As the violent conflict in Libya’s capital continues, WHO is deploying medical specialists to hospitals to help them cope with the mounting casualties. WHO Libya is also coordinating the distribution of medical supplies and providing other support to Tripoli health facilities that are serving thousands of people displaced by bombing and shelling.
Fighting broke out in Tripoli in early April 2019, and by the second week of the month, casualties were in the hundreds. By late April, more than 300 people were dead and more than 1600 wounded. An estimated 40 000 people fled their homes and now live with relatives or in centres for the displaced.
WHO Libya has deployed 3 teams with different specialties, including general surgeons, orthopedic surgeons, a vascular surgeon and anaesthesiologists, to 3 hospitals receiving the wounded from the front lines.
“The hospitals are overwhelmed with injured people requiring surgery,” says Dr Hussein Hassan, Health Emergencies Team Lead for WHO Libya. “WHO’s emergency medical teams are helping them save lives.”
In the first 3 weeks of deployment, the medical teams performed 144 major surgeries and 104 minor ones.
“Our EMTs work into the wee hours to handle complicated surgical cases,” says Dr Hassan. “Some specialists, like the vascular surgeon, are travelling from one place to another to cover 2 hospitals.”
Having teams in the hospitals means that people who are not war casualties, but were injured in other ways, are not overlooked. “There was a 4-year-old boy who fell,” says Dr Sanad Issa, National Emergency Officer of WHO in Libya. “Because our team was on the ground and helping the hospital cope with all the war injuries, that little boy could have surgery.”
Early in the crisis, WHO distributed emergency medical supplies and trauma kits to Tripoli’s local health authorities. The supplies enabled field emergency teams, field hospitals and ambulance services to sustain their first- and second-line responses.
WHO is also supporting field hospitals and field ambulance services with medical supplies, including emergency kits for trauma care.

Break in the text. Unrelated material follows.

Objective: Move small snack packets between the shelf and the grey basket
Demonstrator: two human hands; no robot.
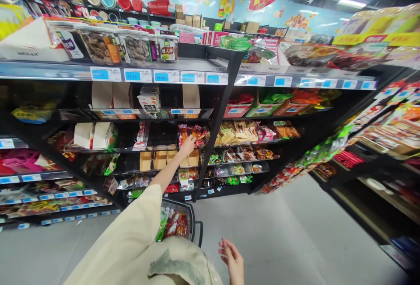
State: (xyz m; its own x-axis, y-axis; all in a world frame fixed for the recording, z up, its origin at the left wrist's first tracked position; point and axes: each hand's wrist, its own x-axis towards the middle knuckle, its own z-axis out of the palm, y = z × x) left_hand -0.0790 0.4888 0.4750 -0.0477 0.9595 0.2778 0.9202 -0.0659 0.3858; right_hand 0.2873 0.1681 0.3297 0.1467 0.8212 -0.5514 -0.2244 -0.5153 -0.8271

As the number of displaced families increases, WHO is coordinating partners to ensure that primary health care services are available to them.
“We want to make sure that health facilities are prepared to serve the displaced,” says Dr Hassan. “These are people who fled their homes and are now living in crowded conditions, often old schools. We need to stock the primary and secondary health facilities that are closest to them, and make sure they have enough staff and resources.”
As the Tripoli conflict becomes a protracted crisis, WHO Libya will also activate its disease surveillance and rapid response system to prevent outbreaks of infectious diseases.
“We don’t know how long this will last,” says Dr Hassan. “But as long as people need medical care, WHO will be there.”